Esok harinya,sakura hime pergi dengan seragam undine nya,dan membawa gondolanya itu.

“waah,ternyata ada bermacam-macam hal ya di neo venezia” sakura hime terkagum

Tiba-tiba,ada seorang nenek berbicara kepadanya.

“selamat siang,nona muda”

“eh? Ah,uh,iya,selamat siaang!” jawab sakura hime dengan gugup.

“ahaha,tidak perlu tegang,nona muda. Nona bernama sakura bukan?”

“i..iya! kenapa anda bisa tahu nama saya?”

“anda adalah murid dari akari bukan? Aku mengetahuinya,karena aku cukup akrab dengan akari”

“oh,i..iya.”

“kalau begitu,selamat berjuang ya,nona sakura”

“iya,terima kasih!”

Sakura hime pun berlalu dan melambaikan tangan kepada nenek itu,dan ia pun meneruskan latihannya.

Tiba-tiba,ia berpapasan dengan satu gondola yang ia kenal,dengan seorang gadis yang mendayung nya. Gadis itu mendayung gondola sambil bernyanyi,suaranya sangat indah,membuat ia menjadi pusat perhatian orang-orang di sekeliling nya.

Gadis itu menatap sakura hime,dan berkata,

“ah,kau adalah gadis yang kemarin bukan?”

“ah,iya,yang kemarin maaf ya,tomoyo daidouji-san!”

“tak apa..ah,kau sudah tahu nama ku?
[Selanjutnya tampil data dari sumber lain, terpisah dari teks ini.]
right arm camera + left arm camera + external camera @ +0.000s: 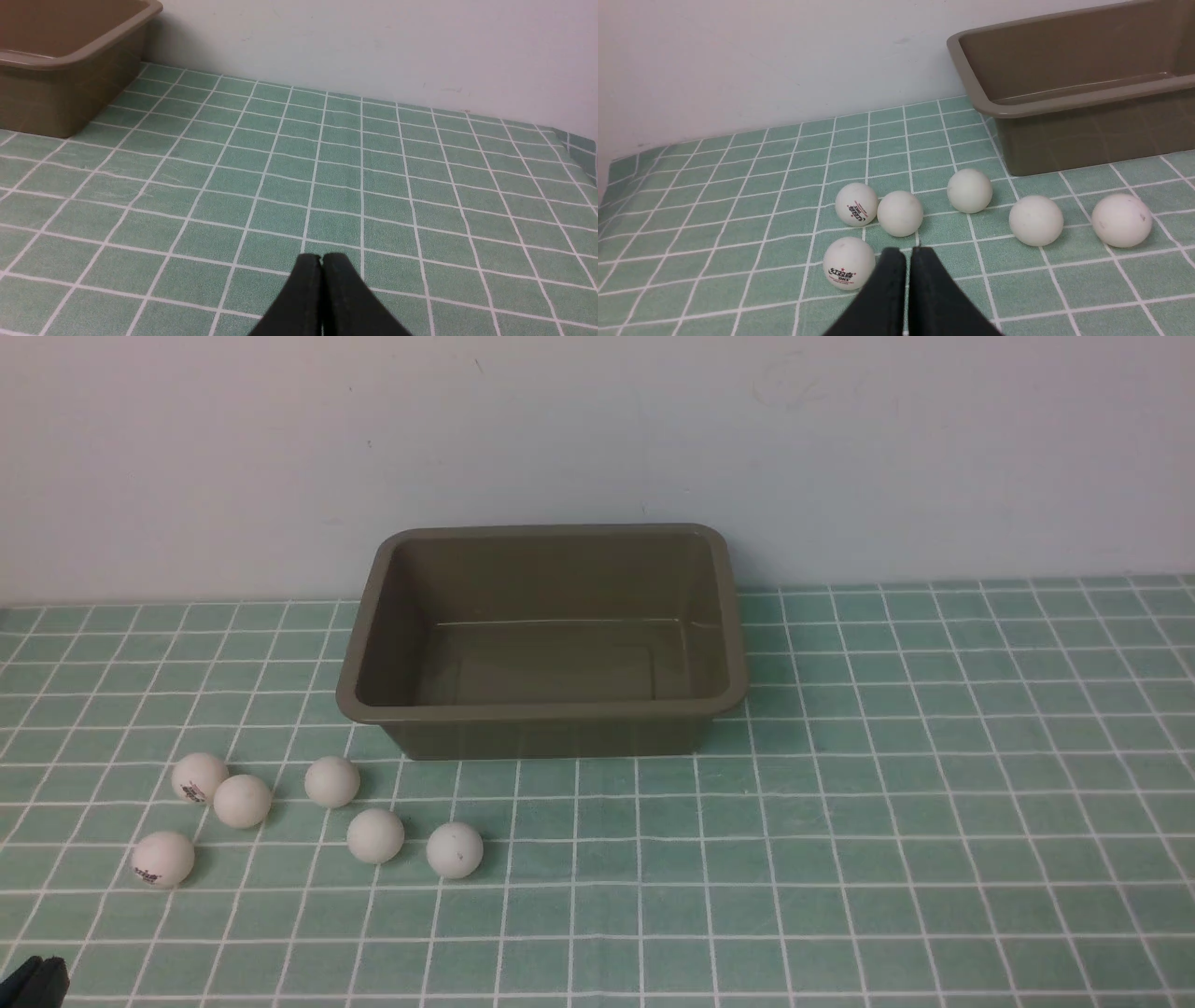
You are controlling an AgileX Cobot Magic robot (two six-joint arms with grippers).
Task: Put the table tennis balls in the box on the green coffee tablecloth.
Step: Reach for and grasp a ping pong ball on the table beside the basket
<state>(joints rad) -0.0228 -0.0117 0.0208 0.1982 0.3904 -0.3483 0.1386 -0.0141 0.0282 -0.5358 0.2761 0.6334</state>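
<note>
In the front view, the box (551, 737), a plain olive-brown tub, stands in the upper middle of the frame, against or near the pale wall (597, 448) behind it. No balls lie in it. It rests on the green tablecloth (934, 803), which has a grid of thin white lines.

Six white table tennis balls (455, 849) lie on the cloth in the lower left of the front view, nearer the camera than the box and toward its left. Two of them, the rear pair on the left, sit touching or nearly so; the others are apart.

Two balls carry readable print. On the front left ball (849, 263) it reads "红双喜" in dark characters, with "DHS" beneath and a small red star above. The rear left ball (857, 204) shows the same kind of mark, turned at a slant, with "DHS" legible. The front right ball has a faint mark too small to read.

The left end effector (900, 254) is closed to almost nothing, its tips together and holding nothing. The right end effector (322, 259) is likewise narrow and empty, over the cloth.
</note>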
Padahal aku saja belum tahu namamu..”

“aku sakura! Aku berasal dari clow country,dan kesini karena ingin menjadi undine!”

“begitu,ya..salam kenal,sakura-chan”

“i..iya,tomoyo san!”

“pangil saja aku tomoyo-chan” senyum tomoyo.

“ba..baik,tomoyo-chan!”

“nah,sakura-chan..sayang sekali,aku harus pergi…aku duluan ya”

“iya!”

Tomoyo mun mendayung gondola nya pergi,ia pun berlalu meninggalkan sakura. Dan sakura hime meneruskan latihannya,dan akhirnya ia memarkirkan gondolanya di suatu tempat dan berkeliling neo venezia.

Tiba-tiba,seorang gadis memberi sakura hime setangkai bunga.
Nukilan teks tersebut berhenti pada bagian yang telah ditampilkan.